How to implement it in FileIO is straight forward. A use counter would be maintained (AtomicInt I suppose) and close() would fail if called while the counter is >0. Main question is whether the API should be actually in PyFile rather than or in addition to FileIO. In that case it would simply forward the counter calls to FileIO if the underlying IO object (private TextIOBase file;) is actually backed by a FileIO.

If we can agree this should be added I would like to get it into 2.7.2, so setting the milestone accordingly. Otherwise it would block the next JyNI release potentially for a long time.

Without this implementation JyNI would have to monkeypatch FileIO (e.g. wrap it into a JyNIFileIO). While possible this would be a hassle.
Please tell me if there is already some way to prevent FileIO from closing (in a concurrent access setting) or if I overlook some simpler solution. I looked into FileChannelAPI but it seems that a close is never prevented. Instead, the other accessing threads would be interrupted with a AsynchronousCloseException, see https://docs.oracle.com/javase/7/docs/api/java/nio/channels/InterruptibleChannel.html.
msg12065 (view) Author: Jeff Allen (jeff.allen) Date: 2018-08-04.09:54:12
One of the joys of Jython (USPs if you like) is that it leaves reference counting to the JVM. Another is that it runs on the JVM, which has certain security/safety features.

When jnr-posix etc. reach past the JVM with an integer file handle or a FILE* it breaks this, yet we seem to have to do that because Python libraries permit this direct engagement with C libraries behind CPython, for those who want to do low-level things. I have some discomfort about this.

Java wants to protect us from this. Or is that rather protect its JVM from us? You can see this in one of the things blocking Java 9: improved modularisation stops us getting an integer file handle. It never worked on Windows and now it doesn't on Unix unless you go to some lengths to disable the safety features.

If you're running C, I guess you already circumvented the safety features, and the convenience of not reference-counting since you must sometimes have to lock objects down. We must be careful not to create (I mean we must recover from) the situation in which Jython *only* runs with the safety turned off. I think this leads us to one or more runtime options that say "it's ok, turn off protection X", with which certain low-level features are enabled. But also it means we echew these unsafe features elsewhere in Jython (and test that we have). That's if future versions of the JVM give us the option at all.

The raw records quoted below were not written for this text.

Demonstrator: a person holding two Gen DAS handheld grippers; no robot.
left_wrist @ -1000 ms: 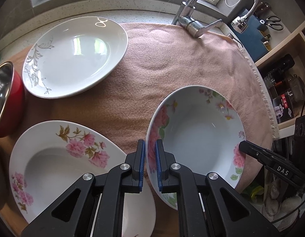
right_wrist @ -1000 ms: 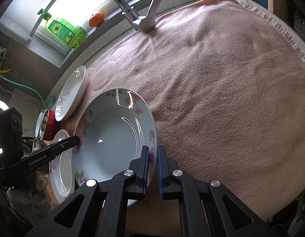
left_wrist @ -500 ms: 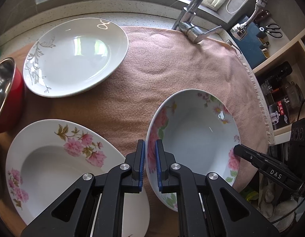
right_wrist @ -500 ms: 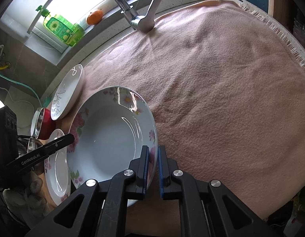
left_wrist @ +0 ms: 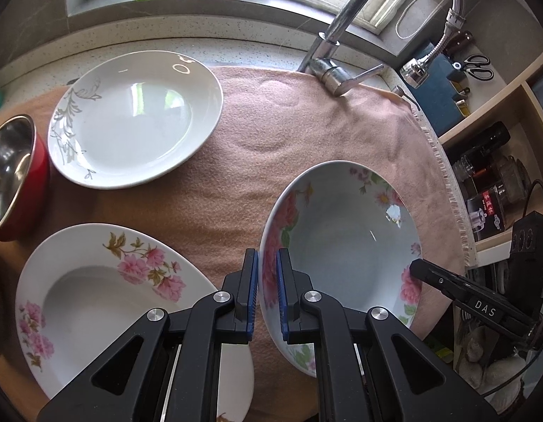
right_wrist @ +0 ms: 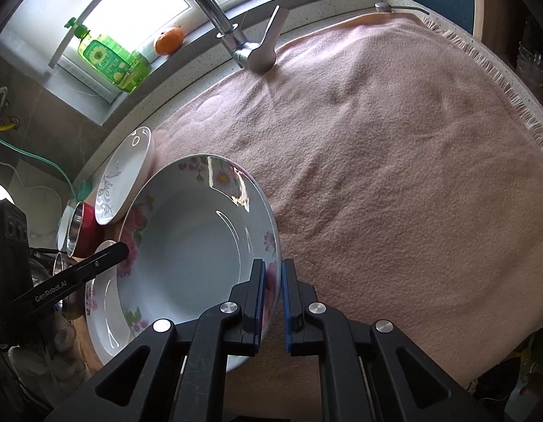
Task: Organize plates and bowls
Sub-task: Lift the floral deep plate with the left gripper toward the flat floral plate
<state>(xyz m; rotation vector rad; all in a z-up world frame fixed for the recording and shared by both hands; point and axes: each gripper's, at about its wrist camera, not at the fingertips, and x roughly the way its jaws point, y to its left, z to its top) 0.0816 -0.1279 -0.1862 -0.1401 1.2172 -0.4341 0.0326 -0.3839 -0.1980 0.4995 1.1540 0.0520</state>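
Observation:
A pale blue deep plate with pink flowers on its rim is held between both grippers, tilted over the pink cloth. My left gripper is shut on its near-left rim. My right gripper is shut on the opposite rim, and its finger shows at the plate's right edge. A white deep plate with pink flowers lies to the left. A white plate with a grey leaf pattern lies behind it. A red bowl with a steel inside sits at the far left.
A chrome tap rises at the back of the cloth. A green soap bottle and an orange stand on the window sill. Shelves with bottles and jars are at the right. The cloth's right half is bare.
Both grippers keep their hold on the blue plate. The left wrist view has tipped up slightly, showing more of the window sill; the plate has barely shifted.

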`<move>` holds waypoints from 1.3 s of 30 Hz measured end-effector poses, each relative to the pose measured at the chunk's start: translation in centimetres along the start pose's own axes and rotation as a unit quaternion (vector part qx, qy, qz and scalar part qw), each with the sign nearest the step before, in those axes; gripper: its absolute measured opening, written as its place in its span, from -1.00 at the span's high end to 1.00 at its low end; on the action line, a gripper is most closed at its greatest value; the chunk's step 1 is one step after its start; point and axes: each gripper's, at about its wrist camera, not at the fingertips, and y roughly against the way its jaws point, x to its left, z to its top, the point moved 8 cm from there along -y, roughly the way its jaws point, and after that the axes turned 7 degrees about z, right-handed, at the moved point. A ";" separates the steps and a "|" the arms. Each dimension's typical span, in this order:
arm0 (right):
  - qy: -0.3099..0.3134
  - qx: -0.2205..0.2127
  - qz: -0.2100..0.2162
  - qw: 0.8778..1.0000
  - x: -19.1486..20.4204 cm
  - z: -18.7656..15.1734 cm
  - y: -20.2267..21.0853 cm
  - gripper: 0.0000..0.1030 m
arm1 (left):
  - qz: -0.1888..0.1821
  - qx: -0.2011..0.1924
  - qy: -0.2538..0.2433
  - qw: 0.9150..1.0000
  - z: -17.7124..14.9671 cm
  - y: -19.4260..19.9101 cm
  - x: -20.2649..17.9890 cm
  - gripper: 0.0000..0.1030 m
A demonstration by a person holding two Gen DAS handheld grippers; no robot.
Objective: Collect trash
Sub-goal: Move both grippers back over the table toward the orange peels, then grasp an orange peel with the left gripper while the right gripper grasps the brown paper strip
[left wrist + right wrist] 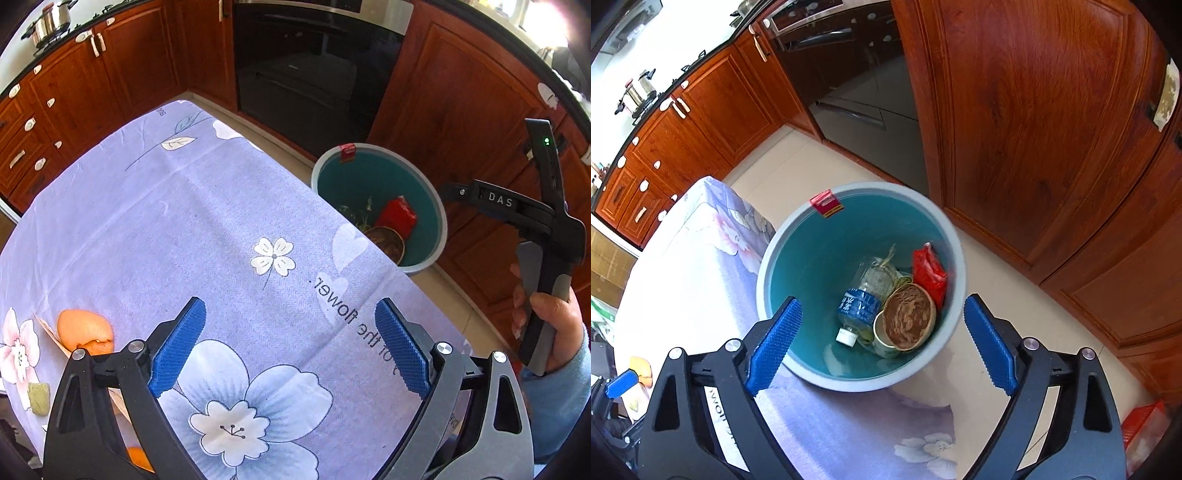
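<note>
We find both jaws wide and empty, the right hand-held gripper (882,343) over the bin (768,266), and judge the left hand-held gripper (290,343) may crush the eggshell (85,328) left on the bench (147,221).

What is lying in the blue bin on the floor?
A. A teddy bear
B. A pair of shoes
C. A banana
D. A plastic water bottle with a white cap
D: the right wrist view looks straight into the bin, where a plastic water bottle with a blue label and white cap lies beside a red wrapper and a paper cup.
</note>
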 end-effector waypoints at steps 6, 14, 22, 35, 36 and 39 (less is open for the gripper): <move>0.030 0.006 0.008 1.000 3.0 -0.8 0.9 -0.66 | -0.005 -0.009 0.012 1.000 -1.1 1.0 1.0 -0.83; 0.081 0.005 0.026 0.996 8.5 -2.1 2.6 -0.79 | -0.003 -0.023 0.044 0.999 -2.8 2.7 3.9 -0.88; 0.126 0.029 0.050 0.990 13.9 -4.7 2.7 -0.79 | 0.021 -0.026 0.096 0.995 -4.7 3.4 9.2 -0.89; 0.174 0.096 0.087 0.976 20.2 -10.2 -0.2 -0.79 | 0.032 0.021 0.166 0.985 -11.4 2.5 15.7 -0.90; 0.178 0.099 0.088 0.975 20.4 -10.4 -0.5 -0.79 | 0.031 0.026 0.167 0.985 -12.0 2.3 15.7 -0.90; 0.188 0.107 0.089 0.972 21.2 -11.3 -0.8 -0.79 | 0.028 0.037 0.172 0.984 -13.6 2.1 15.7 -0.89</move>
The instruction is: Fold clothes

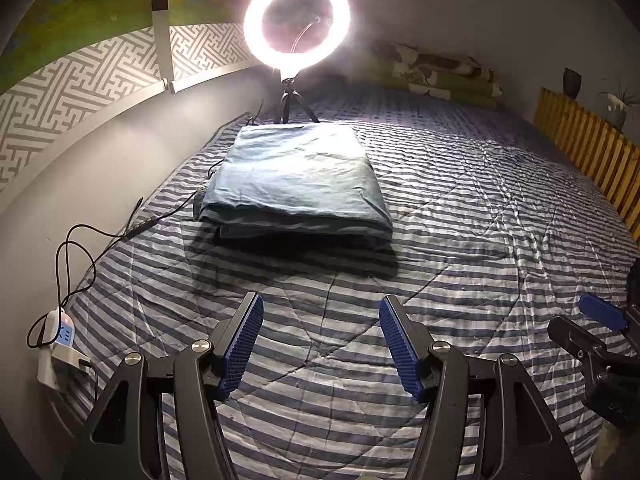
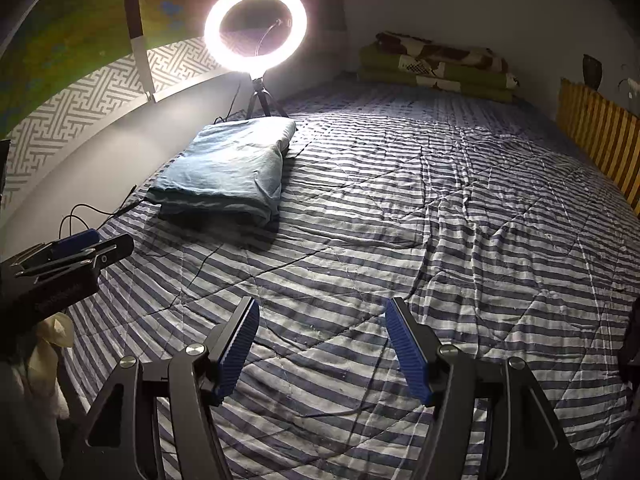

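Note:
A folded blue-grey cloth [image 1: 294, 178] lies flat on the striped bed cover [image 1: 460, 216], straight ahead of my left gripper [image 1: 320, 308] and well apart from it. That gripper is open, its blue pads [image 1: 246, 344] bare above the cover. In the right wrist view the same folded cloth [image 2: 226, 174] sits up and to the left of my right gripper [image 2: 322, 312], which is also open with nothing between its fingers. Each gripper shows at the edge of the other's view, the right one [image 1: 596, 324] and the left one [image 2: 76, 248].
A lit ring light [image 1: 297, 20] on a small tripod stands behind the cloth. Cables and a power strip [image 1: 60, 336] run along the grey wall at left. Folded green bedding [image 2: 436, 66] lies at the far end, a wooden slat rail [image 1: 588, 152] at right.

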Tool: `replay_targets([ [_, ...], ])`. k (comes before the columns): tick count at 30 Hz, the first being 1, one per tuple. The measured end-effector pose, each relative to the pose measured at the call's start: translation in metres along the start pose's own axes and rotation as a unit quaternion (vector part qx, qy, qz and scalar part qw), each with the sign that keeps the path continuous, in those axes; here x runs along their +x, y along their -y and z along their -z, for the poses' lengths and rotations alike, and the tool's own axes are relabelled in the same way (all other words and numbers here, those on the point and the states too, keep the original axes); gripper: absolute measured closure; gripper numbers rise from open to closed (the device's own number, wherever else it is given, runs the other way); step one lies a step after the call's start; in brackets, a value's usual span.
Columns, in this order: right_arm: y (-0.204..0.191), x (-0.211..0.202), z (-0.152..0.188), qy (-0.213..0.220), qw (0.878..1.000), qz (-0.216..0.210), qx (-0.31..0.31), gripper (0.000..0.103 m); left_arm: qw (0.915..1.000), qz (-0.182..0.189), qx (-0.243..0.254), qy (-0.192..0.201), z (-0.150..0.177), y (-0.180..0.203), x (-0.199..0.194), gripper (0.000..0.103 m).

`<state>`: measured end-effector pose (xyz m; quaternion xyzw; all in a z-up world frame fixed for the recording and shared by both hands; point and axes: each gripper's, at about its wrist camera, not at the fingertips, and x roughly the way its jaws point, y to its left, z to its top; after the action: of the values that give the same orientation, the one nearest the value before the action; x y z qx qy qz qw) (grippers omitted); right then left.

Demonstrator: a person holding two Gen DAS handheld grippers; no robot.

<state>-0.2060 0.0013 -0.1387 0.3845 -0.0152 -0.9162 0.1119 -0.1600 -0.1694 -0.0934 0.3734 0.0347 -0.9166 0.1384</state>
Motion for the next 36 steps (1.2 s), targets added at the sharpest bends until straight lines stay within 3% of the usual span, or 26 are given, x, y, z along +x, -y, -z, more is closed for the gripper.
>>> replay_targets([
  [36,-0.003,0.003,-0.001,0.0,1.0,0.005,0.009,0.041,0.9998,0.01,0.017,-0.004,0.002,0.015,0.001,0.038],
])
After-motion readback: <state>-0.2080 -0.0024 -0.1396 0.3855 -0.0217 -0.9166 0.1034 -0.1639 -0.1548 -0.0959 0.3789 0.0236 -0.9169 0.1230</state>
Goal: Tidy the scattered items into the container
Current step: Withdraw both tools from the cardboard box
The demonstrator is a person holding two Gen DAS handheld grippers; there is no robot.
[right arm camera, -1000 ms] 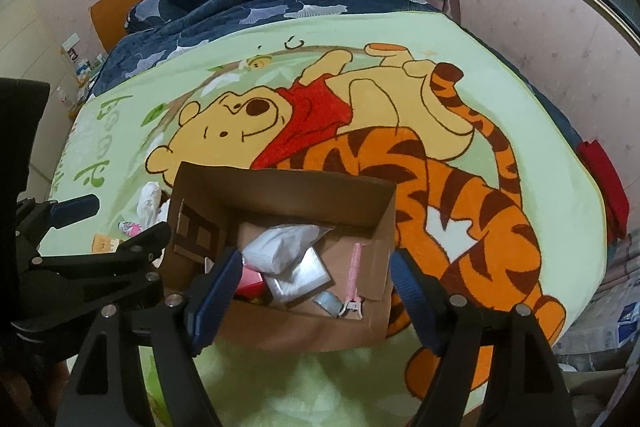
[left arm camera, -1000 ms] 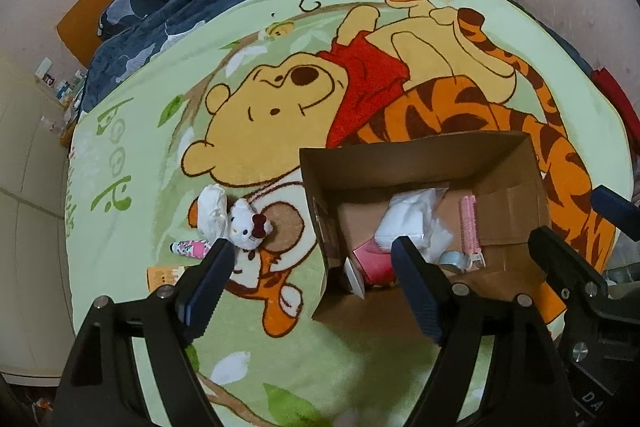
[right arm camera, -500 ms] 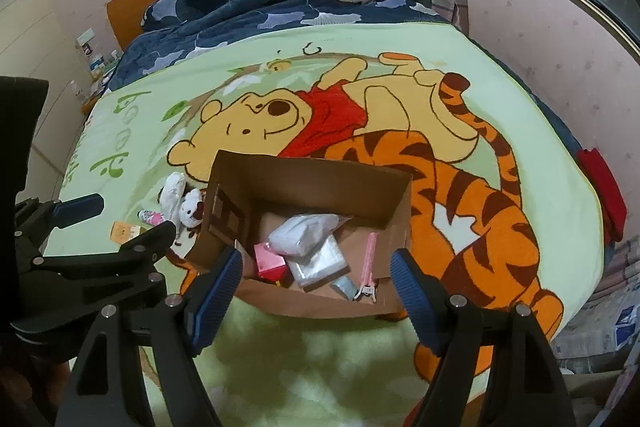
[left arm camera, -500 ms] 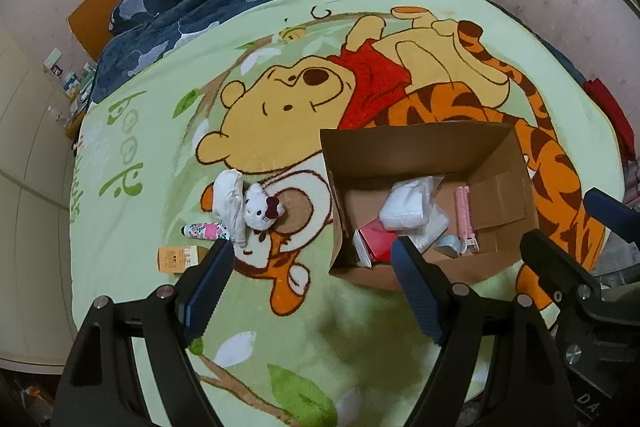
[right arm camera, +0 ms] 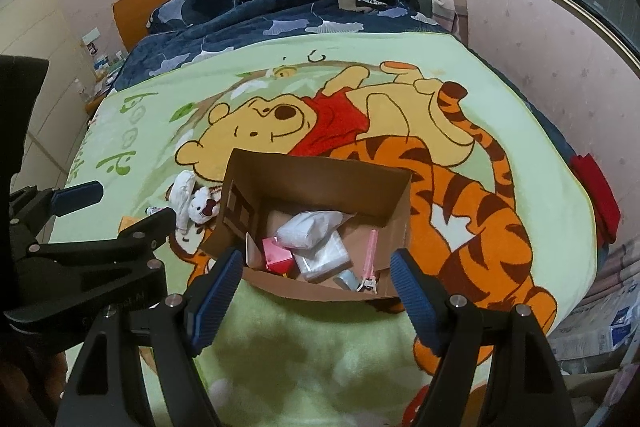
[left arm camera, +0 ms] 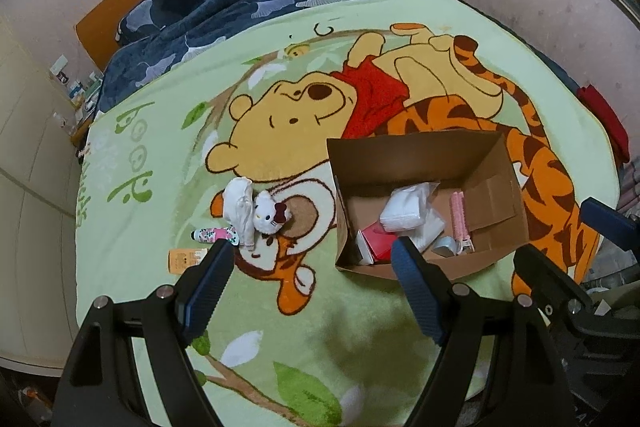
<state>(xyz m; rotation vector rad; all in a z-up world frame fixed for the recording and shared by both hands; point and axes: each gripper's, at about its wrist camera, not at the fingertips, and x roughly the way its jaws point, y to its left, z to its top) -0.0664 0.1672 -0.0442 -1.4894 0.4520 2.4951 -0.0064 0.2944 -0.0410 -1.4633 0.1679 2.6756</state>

I'm slightly foxed by the stated motivation for PyFile_IncUseCount. If I open a file in one thread and use it, meanwhile another thread might close it, don't I deserve the mess I get into? :)

In CPython 2.7 source, I only see PyFile_(Inc|Dec)UseCount used as brackets around a place where the GIL is released, with no hint of threads racing to close a file. I expecetd it to work as a deferred close, but actually it just seems to raise an error if you get it wrong. I notice this feature has disappeared by Python 3.6, the library relying instead on C stdio (https://www.commandlinux.com/man-page/man3/flockfile.3.html) to make a thread wait, or a no-op where that's not available.

In Jython, the GIL is permanently released. I feel I haven't entirely grasped the implications of that and may not be alone.

Would it really affect C extensions if these were no-ops?
Does it actually protect against anything (in a sensible application) given the way threads work in Jython?
msg12066 (view) Author: Stefan Richthofer (stefan.richthofer) Date: 2018-08-04.13:18:49
I did not invent this API, just trying to get a tight support now that we are working on this part.

Indeed Java 9+ will make this more complicated. However that concerns FileIO.__int__ itself, not an accompanied use counter. FileIO.__int__ is already present - I did not invent it, we're just using it. What would you suggest to do with it in Java 9?
Remove it? Does actually something depend on it? In JyNI it is already confirmed that matplotlib needs it, but for JyNI it's enough to expose the FileDescriptor. We can move the black magic to JyNI then, it's already so packed with such magic that this won't be of much notice :)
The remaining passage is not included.